Repeat the data exactly, please; no pictures belong in the copy.

======

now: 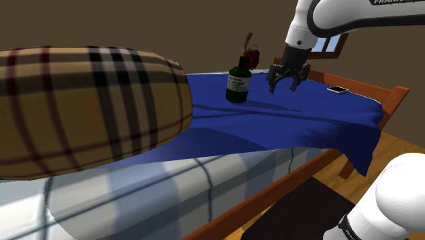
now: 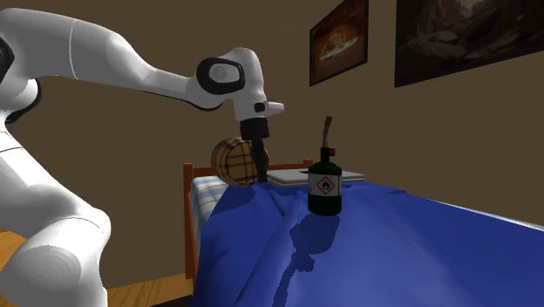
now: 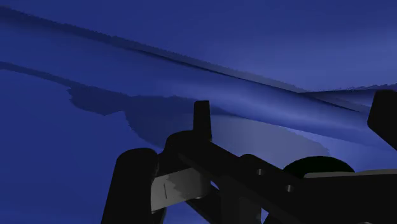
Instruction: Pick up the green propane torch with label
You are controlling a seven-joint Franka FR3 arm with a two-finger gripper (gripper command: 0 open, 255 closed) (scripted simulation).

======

EXERCISE SOLUTION –
now: 
now: 
now: 
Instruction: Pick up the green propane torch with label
You are controlling a seven-joint Franka FR3 arm with a two-finger gripper (gripper command: 0 open, 255 closed) (scripted simulation).

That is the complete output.